- **Exercise aim**: Using the data that follows, report how many lines include "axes"; output no other text.

- **Material provided**:
* * *

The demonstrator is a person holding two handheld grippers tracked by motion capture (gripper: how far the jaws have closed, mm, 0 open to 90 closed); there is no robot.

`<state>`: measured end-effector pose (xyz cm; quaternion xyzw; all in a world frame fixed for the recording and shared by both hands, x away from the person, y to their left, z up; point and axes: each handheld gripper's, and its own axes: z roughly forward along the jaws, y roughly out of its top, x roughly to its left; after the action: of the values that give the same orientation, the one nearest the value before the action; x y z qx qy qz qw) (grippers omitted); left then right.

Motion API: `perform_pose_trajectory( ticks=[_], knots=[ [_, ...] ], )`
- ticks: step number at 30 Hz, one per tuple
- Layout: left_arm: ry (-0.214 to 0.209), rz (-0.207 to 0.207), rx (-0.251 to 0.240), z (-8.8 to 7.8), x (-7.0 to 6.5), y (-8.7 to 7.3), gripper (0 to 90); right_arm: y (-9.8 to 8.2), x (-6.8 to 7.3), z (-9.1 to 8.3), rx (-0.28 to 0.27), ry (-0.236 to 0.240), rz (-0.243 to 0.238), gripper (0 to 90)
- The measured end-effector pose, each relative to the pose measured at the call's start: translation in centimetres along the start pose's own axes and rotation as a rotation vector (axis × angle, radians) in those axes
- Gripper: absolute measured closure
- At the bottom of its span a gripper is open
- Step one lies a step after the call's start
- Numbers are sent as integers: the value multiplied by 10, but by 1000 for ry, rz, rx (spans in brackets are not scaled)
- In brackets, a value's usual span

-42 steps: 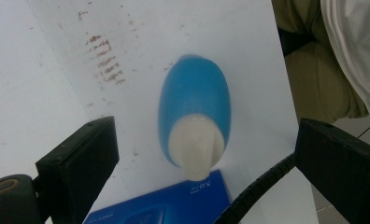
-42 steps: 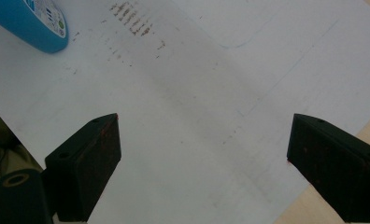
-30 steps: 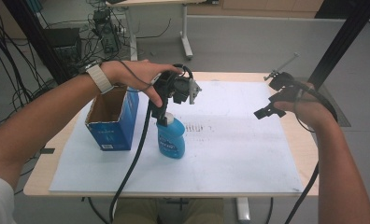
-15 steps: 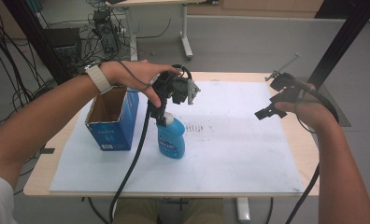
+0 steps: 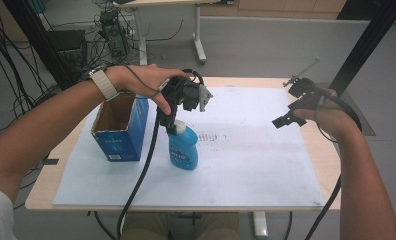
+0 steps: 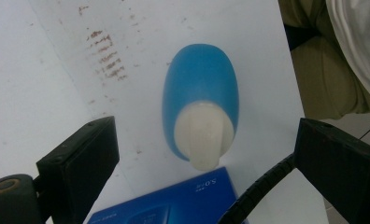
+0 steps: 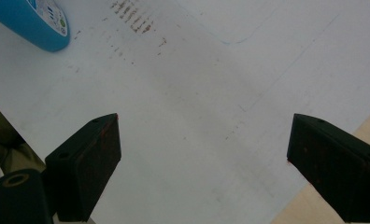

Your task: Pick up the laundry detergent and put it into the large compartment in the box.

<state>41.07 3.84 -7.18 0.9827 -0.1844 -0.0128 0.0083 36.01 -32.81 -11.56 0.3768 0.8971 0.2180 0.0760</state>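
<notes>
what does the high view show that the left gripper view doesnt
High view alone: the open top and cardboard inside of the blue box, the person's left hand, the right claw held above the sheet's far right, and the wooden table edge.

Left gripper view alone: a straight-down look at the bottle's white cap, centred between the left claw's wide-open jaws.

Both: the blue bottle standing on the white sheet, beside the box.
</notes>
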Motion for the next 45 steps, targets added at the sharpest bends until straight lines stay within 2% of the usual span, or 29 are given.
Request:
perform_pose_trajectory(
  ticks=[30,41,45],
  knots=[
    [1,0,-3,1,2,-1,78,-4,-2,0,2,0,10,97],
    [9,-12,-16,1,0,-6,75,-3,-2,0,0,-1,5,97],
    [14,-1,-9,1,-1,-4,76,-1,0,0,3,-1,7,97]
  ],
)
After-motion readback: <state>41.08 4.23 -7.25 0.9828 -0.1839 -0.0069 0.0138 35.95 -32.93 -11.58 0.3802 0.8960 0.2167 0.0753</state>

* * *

- **Answer for this exercise**: 2